After receiving a copy of the e-mail from Nicolai's boyfriend last summer, investigators ordered Walling's body exhumed from a Pontiac cemetery in August. The Oakland County Medical Examiner's Office later ruled Walling's death a homicide, concluding she died of morphine poisoning.
"Based on the statements she made to me and the evidence we turned up, I think there is some type of murder charge here," Muir said. "If they feel what she did is premeditated, she could be charged with first-degree murder."
Defense lawyer James Burdick said Nicolai was suffering from untreated bi-polar disorder when she wrote the e-mail to her boyfriend.
"Her lamentations about the death played on her mind and her conscience," Burdick said. "No way is this murder, no way is this assisted suicide. It's helping this woman through this horrendous and nearly unendurable life."
Burdick said he was encouraged that Oakland County Prosecutor Dave Gorcyca was taking his time to decide whether Nicolai had broken the law. Prosecutors received a warrant request on Nicolai at the end of January. She has not been charged in any of the deaths.
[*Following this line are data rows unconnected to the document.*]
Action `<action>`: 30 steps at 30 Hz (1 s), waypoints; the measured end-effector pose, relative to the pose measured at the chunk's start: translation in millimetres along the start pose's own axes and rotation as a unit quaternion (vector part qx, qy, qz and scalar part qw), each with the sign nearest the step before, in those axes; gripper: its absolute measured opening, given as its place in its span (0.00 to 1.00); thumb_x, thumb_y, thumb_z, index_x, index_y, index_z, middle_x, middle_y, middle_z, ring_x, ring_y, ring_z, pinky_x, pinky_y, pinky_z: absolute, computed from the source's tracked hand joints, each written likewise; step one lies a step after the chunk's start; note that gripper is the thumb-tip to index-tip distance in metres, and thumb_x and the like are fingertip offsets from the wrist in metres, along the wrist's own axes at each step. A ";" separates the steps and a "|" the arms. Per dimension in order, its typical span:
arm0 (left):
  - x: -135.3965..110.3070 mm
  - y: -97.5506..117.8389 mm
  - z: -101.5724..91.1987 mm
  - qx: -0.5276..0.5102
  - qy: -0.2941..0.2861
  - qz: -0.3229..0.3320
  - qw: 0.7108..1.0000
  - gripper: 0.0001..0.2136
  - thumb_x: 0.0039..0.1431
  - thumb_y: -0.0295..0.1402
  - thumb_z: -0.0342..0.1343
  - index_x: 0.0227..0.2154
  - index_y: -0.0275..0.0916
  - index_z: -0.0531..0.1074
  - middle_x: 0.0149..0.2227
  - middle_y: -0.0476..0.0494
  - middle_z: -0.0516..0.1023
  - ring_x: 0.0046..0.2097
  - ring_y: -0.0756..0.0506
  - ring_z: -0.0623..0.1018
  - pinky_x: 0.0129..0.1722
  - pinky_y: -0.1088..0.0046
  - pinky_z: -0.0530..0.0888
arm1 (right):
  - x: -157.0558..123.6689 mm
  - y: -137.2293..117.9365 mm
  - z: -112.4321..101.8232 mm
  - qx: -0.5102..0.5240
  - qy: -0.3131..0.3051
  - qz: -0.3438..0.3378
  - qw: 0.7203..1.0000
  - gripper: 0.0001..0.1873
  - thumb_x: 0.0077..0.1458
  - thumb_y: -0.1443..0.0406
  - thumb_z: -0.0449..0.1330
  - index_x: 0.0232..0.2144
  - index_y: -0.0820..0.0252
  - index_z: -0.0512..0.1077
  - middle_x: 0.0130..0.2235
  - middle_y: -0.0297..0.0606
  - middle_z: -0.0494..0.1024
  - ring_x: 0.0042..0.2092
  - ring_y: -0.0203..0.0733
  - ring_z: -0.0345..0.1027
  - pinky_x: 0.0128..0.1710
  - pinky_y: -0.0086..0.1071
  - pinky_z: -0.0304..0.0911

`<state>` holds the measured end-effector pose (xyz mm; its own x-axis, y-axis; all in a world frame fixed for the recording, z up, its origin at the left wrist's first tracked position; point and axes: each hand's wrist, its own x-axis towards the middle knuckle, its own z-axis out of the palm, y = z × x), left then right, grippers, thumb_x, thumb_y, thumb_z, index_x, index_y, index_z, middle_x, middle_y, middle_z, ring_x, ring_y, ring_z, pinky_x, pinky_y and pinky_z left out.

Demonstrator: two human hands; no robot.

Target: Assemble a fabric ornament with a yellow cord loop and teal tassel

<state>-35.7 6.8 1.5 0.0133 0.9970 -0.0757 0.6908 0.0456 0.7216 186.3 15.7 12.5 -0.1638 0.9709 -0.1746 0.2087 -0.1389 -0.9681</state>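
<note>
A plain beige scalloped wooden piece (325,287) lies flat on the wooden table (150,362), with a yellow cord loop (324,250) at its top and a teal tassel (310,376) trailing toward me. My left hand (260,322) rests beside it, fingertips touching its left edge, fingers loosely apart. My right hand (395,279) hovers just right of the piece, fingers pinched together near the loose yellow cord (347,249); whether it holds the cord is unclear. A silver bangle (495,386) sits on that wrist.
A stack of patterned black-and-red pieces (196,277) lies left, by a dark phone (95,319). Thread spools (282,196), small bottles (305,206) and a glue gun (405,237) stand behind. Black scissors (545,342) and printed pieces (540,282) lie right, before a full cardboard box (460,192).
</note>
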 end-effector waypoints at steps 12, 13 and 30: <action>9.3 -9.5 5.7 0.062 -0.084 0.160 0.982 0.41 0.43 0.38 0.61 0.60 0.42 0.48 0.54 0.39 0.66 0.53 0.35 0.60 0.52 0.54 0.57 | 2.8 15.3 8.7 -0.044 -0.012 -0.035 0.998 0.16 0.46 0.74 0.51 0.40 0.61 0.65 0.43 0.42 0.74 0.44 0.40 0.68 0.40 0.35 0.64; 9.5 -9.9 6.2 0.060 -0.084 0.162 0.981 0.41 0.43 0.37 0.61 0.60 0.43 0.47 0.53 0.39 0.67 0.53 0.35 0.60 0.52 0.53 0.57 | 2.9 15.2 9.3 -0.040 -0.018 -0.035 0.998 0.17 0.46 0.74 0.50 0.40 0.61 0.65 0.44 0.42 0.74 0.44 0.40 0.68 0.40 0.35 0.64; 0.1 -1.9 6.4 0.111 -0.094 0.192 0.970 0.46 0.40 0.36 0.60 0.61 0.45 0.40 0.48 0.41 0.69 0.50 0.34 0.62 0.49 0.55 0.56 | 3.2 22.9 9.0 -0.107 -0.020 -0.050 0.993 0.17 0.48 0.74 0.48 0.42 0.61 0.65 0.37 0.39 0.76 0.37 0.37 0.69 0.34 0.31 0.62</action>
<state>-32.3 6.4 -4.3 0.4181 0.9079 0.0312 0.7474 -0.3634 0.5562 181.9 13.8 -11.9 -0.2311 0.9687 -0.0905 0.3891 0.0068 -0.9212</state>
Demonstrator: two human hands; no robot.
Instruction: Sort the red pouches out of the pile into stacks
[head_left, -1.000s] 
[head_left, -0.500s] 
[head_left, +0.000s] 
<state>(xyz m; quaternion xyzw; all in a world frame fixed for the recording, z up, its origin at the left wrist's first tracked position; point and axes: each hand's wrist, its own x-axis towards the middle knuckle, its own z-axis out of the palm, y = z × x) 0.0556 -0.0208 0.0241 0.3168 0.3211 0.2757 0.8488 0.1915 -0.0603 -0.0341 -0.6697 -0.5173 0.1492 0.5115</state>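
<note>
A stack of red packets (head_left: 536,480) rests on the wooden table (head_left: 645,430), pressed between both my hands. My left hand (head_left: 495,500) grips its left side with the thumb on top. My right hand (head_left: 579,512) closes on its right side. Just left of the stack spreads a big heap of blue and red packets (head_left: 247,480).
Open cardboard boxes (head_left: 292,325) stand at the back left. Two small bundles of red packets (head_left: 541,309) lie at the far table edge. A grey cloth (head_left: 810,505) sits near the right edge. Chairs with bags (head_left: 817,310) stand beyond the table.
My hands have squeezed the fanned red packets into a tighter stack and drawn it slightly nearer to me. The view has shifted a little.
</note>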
Gorcyca said no decision has been made on the case because investigators are still attempting to find witnesses who were employed with the nursing home in July 1996, when Walling died.
"There is so much we have to focus on, especially the intent of woman," Gorcyca said. "Was her intent to alleviate pain and suffering or to end life prematurely? We don't know whether she was playing God."